If I have done this correctly,
$\displaystyle du=2(\arctan x)\frac{1}{1+x^2}dx, ~v=\frac{1}{2}x^2 $
the integral is then $\displaystyle \frac{1}{2}x^2(arctan x)^2 - \int \frac{1}{2}x^22(\arctan x)\frac{1}{1-x^2}dx $
I am then stuck on what to do with that integral..should I make the substitution u = arctan x and then do parts again?
$\displaystyle \frac{1}{2}x^2(\arctan x)^2 - \int x^2(\arctan x)\frac{1}{1+x^2}dx $
$\displaystyle \frac{1}{2}x^2(\arctan x)^2 - \int \left(1 - \frac{1}{1+x^2}\right)\arctan{x} \, dx $
$\displaystyle \frac{1}{2}x^2(\arctan x)^2 - \int \arctan{x} \, dx + \int \frac{\arctan{x}}{1+x^2} \, dx $
continue ...
The red one should be "+" not "-".=Em Yeu Anh;440924]If I have done this correctly,
the integral is then $\displaystyle \frac{1}{2}x^2(arctan x)^2 - \int \frac{1}{2}x^22(\arctan x)\frac{1}{1{\color{red}-}x^2}dx $
Also the 2`s will cancel.
and the integral will be:
$\displaystyle \int tan^{-1}(x) \frac{x^2}{x^2+1} dx$
Clearly: $\displaystyle \frac{x^2}{x^2+1}=1-\frac{1}{x^2+1}$ <--- Do you know why?

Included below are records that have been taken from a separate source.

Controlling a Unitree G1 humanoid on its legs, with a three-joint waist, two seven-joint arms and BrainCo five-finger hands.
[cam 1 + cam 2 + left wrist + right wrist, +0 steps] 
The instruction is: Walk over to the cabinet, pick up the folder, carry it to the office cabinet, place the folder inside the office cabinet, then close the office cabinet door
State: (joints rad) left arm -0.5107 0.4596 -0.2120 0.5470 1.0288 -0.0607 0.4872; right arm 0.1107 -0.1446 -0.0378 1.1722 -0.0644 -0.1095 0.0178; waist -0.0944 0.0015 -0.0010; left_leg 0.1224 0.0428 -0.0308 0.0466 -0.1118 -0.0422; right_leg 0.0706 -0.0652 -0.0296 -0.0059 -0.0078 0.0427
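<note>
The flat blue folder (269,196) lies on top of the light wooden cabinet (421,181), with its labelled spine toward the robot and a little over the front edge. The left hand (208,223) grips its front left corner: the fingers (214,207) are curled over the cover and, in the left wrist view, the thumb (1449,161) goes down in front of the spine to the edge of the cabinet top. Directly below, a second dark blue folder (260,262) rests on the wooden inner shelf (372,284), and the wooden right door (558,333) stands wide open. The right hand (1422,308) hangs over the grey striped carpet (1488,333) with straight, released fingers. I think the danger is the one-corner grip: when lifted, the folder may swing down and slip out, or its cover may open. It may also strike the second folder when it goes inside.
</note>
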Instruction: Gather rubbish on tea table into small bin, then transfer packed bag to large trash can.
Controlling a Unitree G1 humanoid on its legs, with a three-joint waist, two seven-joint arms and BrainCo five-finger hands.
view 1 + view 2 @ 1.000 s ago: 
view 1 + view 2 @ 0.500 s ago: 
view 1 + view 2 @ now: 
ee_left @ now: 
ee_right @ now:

Substituting this in the integral:
$\displaystyle \int tan^{-1}(x) (1-\frac{1}{x^2+1}) dx$
$\displaystyle =\int tan^{-1}(x)dx-\int \frac{tan^{-1}(x)}{x^2+1}dx$
This first one can be solved using integration by parts.
The second one can be solved by using a U-Substitution.